Il convient néanmoins de préciser que les notions auxquelles renvoie cet article sont vagues et nécessitent définition, sachant qu’il est en pratique possible de contester le droit de garde lorsque l’époux exerçant le droit de visite se prévaut de trois entraves à son exercice.

Néanmoins, le non-exercice ou l’exercice du droit de visite sans en respecter les horaires ne sont pas sanctionnés.

L’équité et le principe d’égalité homme-femme nécessitent de revoir les conditions d’exercice du droit de visite pour l’assortir d’obligations déterminées et sanctionner un exercice du droit de visite non respectueux desdites conditions.

4. La perte du droit de garde en cas de remariage de la mère

Le Code de la famille prévoit la possibilité de déchéance du droit de garde pour la mère, sous certaines conditions, en cas de remariage ou de déménagement dans une localité autre que celle du mari.

Selon les alinéas 1 et 2 de l’article 166 du Code de la famille : « La garde de l’enfant se prolonge, aussi bien pour le garçon que pour la fille, jusqu’à l’âge de sa majorité légale. Lorsqu’il est mis fin à la relation conjugale, l’enfant qui a atteint l’âge de quinze ans révolus, a le droit de choisir lequel de son père ou sa mère assumera sa garde. »

Ces dispositions sont dénoncées par les associations de protection des droits de la femme et de l’enfant pour leur violation du principe constitutionnel d’égalité homme/femme, puisque l’époux qui se remarie ne fait pas l’objet de déchéance de son droit de garde, et que l’intérêt de l’enfant n’est pas retenu comme critère essentiel. Néanmoins, souvent, le maintien de la garde avec la mère, malgré son mariage peut servir l’intérêt des enfants, puisqu’il assure le maintien d’une stabilité ; ce qui pousse à s’interroger sur la raison ayant incité le législateur à investir le juge de la famille d’un tel pouvoir connaissant l’impact qu’une telle décision pourrait avoir sur la vie des enfants. Ceci conduit également les mères à des mariages religieux sans établissement d’acte civil ou au maintien de relations hors mariage afin de ne pas perdre la garde de leurs enfants.

Sur les conditions de cette déchéance, néanmoins, il convient de rappeler les dispositions de l’article 176 du Code de la famille : « Est déchue du droit de garde, la personne ayant vocation pour exercer ce droit et qui a gardé le silence durant une année après qu’elle ait eu connaissance de la consommation du mariage de la femme à qui est confiée la garde de l’enfant, sauf en cas de motifs impérieux. »

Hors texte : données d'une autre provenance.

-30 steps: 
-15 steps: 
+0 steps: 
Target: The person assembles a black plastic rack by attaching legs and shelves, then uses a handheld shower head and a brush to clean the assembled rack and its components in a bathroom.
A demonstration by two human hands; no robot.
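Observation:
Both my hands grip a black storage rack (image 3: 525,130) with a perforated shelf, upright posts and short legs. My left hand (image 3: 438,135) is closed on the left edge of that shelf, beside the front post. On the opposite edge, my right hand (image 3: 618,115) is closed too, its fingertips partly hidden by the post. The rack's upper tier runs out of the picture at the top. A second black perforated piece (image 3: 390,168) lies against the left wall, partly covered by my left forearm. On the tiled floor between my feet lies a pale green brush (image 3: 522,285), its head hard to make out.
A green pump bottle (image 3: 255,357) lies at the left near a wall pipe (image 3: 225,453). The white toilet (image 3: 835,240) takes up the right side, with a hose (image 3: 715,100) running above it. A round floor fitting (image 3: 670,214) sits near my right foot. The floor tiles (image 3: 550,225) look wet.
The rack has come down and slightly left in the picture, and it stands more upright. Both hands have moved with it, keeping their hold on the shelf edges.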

Se pose également la question de la preuve dans ce cas de la connaissance par la personne souhaitant soustraire la garde à la mère de la consommation du mariage par celle-ci.

Enfin, en cas de retrait du droit de garde, la mère peut se retrouver privée du droit de visite jusqu’à une décision statuant sur cette question, ce qui représente un grand bouleversement dans la vie de l’enfant.

Que ce soit considéré dans le sens de l’intérêt de l’enfant ou celui des droits de la mère, ceci constitue une priorité dans le spectre des mesures à réformer au sein du Code de la famille.